II. La remise en cause involontaire du dilemme

a) Mme de Rênal le remet en cause par divers procédés

"peut-être" est repris trois fois (modalisation). De plus, la décision est prise sous forme de questions. Voir en particulier la question de la ligne 16/17 : ce devrait non pas être une question mais une affirmation, conformément à la structure de la phrase. Le point d'interrogation jette la suspicion sur ce que dit Mme de Rênal.

De manière opposée à la ligne 28 : la phrase est exclamative au lieu d'être interrogative. Ligne 29 : système d’irréel du présent qui modalise le péché, avec le conditionnel (effet de symétrie).

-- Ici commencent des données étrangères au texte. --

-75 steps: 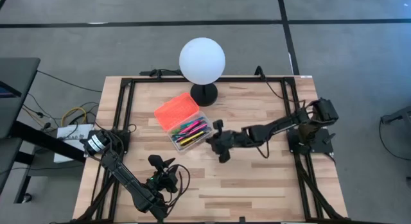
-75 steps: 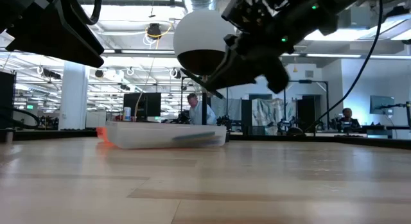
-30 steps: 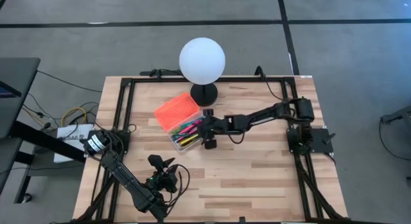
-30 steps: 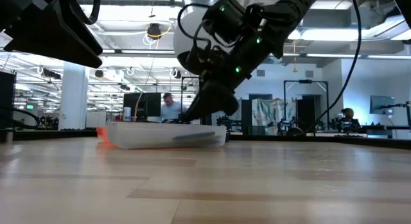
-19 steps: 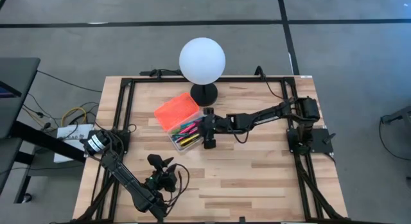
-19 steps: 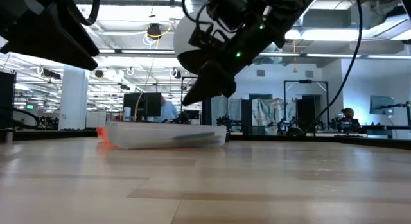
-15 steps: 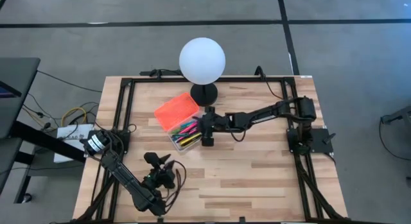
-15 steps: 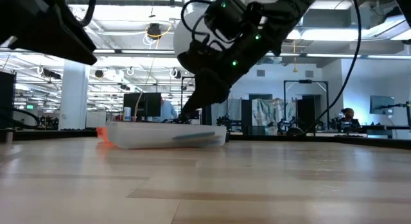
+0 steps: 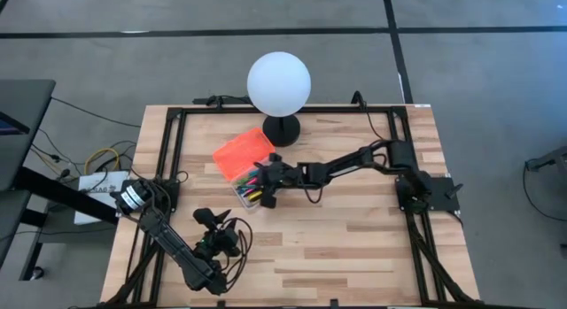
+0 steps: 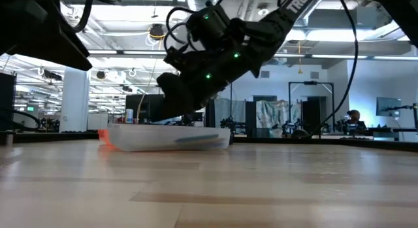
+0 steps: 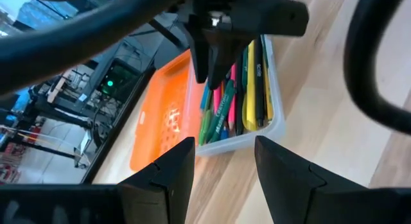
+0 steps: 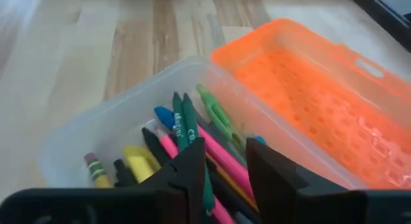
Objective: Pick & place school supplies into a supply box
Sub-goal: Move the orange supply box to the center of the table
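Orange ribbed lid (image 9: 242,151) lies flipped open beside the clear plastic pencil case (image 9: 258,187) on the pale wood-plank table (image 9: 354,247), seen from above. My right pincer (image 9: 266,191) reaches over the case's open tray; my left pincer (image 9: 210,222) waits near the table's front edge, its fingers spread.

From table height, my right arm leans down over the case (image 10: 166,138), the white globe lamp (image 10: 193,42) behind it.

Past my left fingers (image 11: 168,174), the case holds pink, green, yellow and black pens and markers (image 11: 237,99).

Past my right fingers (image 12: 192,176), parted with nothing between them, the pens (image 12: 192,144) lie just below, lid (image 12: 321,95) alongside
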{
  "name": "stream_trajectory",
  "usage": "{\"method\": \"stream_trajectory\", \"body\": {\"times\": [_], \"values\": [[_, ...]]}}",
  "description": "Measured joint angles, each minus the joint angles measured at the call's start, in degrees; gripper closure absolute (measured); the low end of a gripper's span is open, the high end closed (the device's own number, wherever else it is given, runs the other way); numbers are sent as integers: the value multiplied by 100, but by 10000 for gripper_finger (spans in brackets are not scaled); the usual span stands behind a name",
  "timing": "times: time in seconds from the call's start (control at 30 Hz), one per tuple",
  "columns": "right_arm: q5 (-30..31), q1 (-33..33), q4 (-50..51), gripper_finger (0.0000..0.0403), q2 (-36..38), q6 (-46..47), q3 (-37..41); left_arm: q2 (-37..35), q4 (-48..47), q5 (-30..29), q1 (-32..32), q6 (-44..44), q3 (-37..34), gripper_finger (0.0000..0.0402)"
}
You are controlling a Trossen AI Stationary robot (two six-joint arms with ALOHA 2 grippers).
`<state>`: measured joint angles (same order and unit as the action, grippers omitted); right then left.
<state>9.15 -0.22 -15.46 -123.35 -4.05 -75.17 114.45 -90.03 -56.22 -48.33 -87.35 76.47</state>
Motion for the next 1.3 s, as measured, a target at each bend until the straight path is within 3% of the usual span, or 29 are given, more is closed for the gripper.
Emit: {"method": "stream_trajectory", "body": {"times": [0.2,1.3], "values": [[9,21,8,301,-171,14,-195,0,1,233,-18,89,0,244],[1,378,1188,302,-145,-241,-207,0,1,202,-111,142,2,244]]}}
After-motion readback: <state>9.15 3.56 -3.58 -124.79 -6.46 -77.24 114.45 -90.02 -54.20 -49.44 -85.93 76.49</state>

Mais surtout, les propos de Mme de Rênal constituent un paradoxe : alors qu'elle prétend le chasser, elle lui fait une déclaration d'amour particulièrement forte. Sacrifier Julien pour son fils, c'est lui dire que dans l'échelle de ses sentiments, il est ce qu'elle a de plus important, avec un effet de gradation : Julien est d'abord autant aimé que le fils ; Ligne 29 : "t'aimer mieux que ton fils" (avec le biais de la paternité imaginée de Julien).

b) Julien est donc placé en position de force

Il est sûr de l'amour de Mme de Rênal et de son peu d'envie qu'elle parte. L'injonction de Mme de Rênal de la ligne 19, "Indique-moi un autre sacrifice plus pénible, et j'y cours" montre qu'il doit la convaincre.